Example: interp3(V,2)

Data Types: single | double

`method` — Interpolation method
`'linear'` (default) | `'nearest'` | `'cubic'` | `'spline'` | `'makima'`

Interpolation method, specified as one of the options in this table.

Method	Description	Continuity	Comments
`'linear'`	The interpolated value at a query point is based on linear interpolation of the values at neighboring grid points in each respective dimension. This is the default interpolation method.	C⁰	Requires at least two grid points in each dimension Requires more memory than `'nearest'`
`'nearest'`	The interpolated value at a query point is the value at the nearest sample grid point.	Discontinuous	Requires two grid points in each dimension Fastest computation with modest memory requirements
`'cubic'`	The interpolated value at a query point is based on a cubic interpolation of the values at neighboring grid points in each respective dimension. The interpolation is based on a cubic convolution.	C¹	Grid must have uniform spacing in each dimension, but the spacing does not have to be the same for all dimensions Requires at least four points in each dimension Requires more memory and computation time than `'linear'`
`'makima'`	Modified Akima cubic Hermite interpolation. The interpolated value at a query point is based on a piecewise function of polynomials with degree at most three evaluated using the values of neighboring grid points in each respective dimension. The Akima formula is modified to avoid overshoots.	C¹	Requires at least 2 points in each dimension Produces fewer undulations than `'spline'` Computation time is typically less than `'spline'`, but the memory requirements are similar
`'spline'`	The interpolated value at a query point is based on a cubic interpolation of the values at neighboring grid points in each respective dimension. The interpolation is based on a cubic spline using not-a-knot end conditions.	C²	Requires at least 4 points in each dimension, falling back to linear or quadratic interpolation if 2 or 3 points are supplied, respectively Requires more memory and computation time than `'cubic'`

`extrapval` — Function value outside domain of `X`, `Y`, and `Z`
scalar

Function value outside domain of X, Y, and Z, specified as a real or complex scalar. interp3 returns this constant value for all points outside the domain of X, Y, and Z.

Example: 5

Example: 5+1i

Data Types: single | double
Complex Number Support: Yes

Output Arguments

collapse all

`Vq` — Interpolated values
scalar | vector | array

Interpolated values, returned as a real or complex scalar, vector, or array. The size and shape of Vq depends on the syntax you use and, in some cases, the size and value of the input arguments.

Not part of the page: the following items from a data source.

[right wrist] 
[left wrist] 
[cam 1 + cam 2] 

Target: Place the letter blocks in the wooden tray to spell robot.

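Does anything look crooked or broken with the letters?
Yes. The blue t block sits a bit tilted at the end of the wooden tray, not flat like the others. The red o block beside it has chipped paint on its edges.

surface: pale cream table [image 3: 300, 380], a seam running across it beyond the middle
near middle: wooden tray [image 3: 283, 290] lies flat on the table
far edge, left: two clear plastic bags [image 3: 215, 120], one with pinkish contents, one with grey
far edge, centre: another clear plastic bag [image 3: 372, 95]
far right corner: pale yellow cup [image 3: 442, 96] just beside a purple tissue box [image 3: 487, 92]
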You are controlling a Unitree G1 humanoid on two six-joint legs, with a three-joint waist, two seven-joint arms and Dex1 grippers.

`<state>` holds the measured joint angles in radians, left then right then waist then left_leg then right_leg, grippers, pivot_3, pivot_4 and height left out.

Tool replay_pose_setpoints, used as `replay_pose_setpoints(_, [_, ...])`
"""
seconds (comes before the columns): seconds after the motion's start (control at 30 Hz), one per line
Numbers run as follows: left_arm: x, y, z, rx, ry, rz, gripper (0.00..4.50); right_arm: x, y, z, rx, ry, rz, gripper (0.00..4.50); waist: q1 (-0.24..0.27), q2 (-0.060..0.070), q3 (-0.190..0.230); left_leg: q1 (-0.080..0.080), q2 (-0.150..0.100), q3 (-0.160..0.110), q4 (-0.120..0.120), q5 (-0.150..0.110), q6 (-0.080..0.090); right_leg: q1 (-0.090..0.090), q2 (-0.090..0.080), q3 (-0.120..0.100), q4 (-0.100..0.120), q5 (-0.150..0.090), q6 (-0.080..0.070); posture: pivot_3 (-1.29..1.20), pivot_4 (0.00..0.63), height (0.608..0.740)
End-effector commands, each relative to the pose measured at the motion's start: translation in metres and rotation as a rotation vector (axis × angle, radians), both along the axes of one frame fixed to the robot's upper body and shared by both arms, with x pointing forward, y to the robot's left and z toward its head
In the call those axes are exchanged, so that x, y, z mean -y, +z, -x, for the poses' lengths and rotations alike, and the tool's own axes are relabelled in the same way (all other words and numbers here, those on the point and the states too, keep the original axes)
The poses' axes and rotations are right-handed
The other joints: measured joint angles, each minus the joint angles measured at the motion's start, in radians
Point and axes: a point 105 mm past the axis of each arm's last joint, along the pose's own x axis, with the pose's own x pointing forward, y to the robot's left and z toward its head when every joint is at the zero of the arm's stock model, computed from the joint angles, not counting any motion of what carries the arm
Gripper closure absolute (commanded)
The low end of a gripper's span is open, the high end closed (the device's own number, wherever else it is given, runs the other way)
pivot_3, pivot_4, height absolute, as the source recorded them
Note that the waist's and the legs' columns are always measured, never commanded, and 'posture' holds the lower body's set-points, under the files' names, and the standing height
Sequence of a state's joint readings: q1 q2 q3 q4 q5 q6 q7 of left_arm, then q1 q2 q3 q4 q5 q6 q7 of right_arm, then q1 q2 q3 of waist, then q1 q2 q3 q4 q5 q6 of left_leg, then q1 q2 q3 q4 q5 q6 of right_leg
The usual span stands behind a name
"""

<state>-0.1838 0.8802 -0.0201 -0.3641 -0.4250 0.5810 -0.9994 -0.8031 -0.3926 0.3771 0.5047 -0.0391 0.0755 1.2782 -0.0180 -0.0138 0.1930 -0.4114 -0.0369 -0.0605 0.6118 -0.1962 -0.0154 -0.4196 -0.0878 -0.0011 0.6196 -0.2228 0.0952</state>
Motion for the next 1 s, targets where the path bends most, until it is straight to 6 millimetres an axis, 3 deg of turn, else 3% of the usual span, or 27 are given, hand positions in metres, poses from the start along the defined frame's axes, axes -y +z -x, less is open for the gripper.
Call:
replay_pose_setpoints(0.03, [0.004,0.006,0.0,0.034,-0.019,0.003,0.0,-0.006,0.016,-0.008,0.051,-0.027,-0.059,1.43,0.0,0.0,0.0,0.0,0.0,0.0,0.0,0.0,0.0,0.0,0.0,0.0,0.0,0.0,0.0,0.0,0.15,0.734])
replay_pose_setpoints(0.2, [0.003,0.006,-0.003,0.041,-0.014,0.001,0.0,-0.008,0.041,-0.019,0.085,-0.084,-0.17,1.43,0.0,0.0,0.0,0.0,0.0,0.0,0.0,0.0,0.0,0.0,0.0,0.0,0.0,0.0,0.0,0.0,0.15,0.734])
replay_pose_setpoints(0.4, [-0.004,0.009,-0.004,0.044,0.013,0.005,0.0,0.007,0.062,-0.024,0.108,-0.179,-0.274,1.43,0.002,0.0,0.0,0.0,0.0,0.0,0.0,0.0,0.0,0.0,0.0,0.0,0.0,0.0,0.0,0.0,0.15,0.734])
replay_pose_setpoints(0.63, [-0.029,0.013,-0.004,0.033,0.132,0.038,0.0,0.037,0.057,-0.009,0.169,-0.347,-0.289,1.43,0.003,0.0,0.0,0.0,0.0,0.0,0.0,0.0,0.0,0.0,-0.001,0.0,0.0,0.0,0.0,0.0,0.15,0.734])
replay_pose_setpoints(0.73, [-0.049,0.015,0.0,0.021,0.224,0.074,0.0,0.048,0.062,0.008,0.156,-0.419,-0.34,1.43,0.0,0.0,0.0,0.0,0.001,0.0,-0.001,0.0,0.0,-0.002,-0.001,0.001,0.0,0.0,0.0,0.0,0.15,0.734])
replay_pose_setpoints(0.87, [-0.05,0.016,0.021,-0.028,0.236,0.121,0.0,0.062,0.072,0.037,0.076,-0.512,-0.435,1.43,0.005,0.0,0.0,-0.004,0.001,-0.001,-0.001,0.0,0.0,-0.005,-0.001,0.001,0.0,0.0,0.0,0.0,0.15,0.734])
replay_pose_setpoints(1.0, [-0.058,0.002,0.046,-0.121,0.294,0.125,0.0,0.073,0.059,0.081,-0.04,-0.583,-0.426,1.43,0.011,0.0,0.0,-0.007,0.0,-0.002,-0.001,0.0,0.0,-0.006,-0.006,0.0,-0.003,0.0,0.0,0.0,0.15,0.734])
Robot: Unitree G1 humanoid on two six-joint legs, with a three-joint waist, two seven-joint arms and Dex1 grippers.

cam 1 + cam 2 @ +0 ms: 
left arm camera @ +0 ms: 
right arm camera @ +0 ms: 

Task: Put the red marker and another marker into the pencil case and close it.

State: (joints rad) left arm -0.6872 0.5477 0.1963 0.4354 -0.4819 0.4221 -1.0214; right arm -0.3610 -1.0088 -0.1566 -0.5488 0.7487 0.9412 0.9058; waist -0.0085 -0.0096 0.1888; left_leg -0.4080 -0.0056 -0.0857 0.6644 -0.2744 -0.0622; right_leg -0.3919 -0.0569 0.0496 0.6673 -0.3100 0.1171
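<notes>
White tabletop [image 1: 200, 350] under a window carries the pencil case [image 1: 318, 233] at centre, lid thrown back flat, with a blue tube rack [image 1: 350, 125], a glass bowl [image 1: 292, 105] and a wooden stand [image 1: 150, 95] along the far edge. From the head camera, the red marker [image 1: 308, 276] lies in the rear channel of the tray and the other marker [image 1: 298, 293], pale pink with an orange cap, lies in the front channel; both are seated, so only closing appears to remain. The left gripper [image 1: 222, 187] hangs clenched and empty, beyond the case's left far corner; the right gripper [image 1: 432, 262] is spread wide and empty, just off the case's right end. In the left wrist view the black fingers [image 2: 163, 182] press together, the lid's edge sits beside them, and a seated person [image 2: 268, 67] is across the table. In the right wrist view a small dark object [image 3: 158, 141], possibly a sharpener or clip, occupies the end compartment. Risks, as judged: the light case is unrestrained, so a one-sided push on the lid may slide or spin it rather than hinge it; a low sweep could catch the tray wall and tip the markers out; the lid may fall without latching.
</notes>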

Syntaxes	Special Conditions	Size of Vq	Example
`interp3(X,Y,Z,V,Xq,Yq,Zq)` `interp3(V,Xq,Yq,Zq)` and variations of these syntaxes that include `method` or `extrapval`	`Xq`, `Yq`, and `Zq` are scalars.	Scalar	`size(Vq) = [1 1]` when you pass `Xq`, `Yq`, and `Zq` as scalars.
Same as above	`Xq`, `Yq`, and `Zq` are vectors of the same size and orientation.	Vector of same size and orientation as `Xq`, `Yq`, and `Zq`	If `size(Xq) = [100 1]`, and `size(Yq) = [100 1]`, and `size(Zq) = [100 1]`, then `size(Vq) = [100 1]`.
Same as above	`Xq`, `Yq`, and `Zq` are vectors of mixed orientation.	`size(Vq) = [length(Y) length(X) length(Z)]`	If `size(Xq) = [1 100]`, and `size(Yq) = [50 1]`, and `size(Zq) = [1 5]`, then `size(Vq) = [50 100 5]`.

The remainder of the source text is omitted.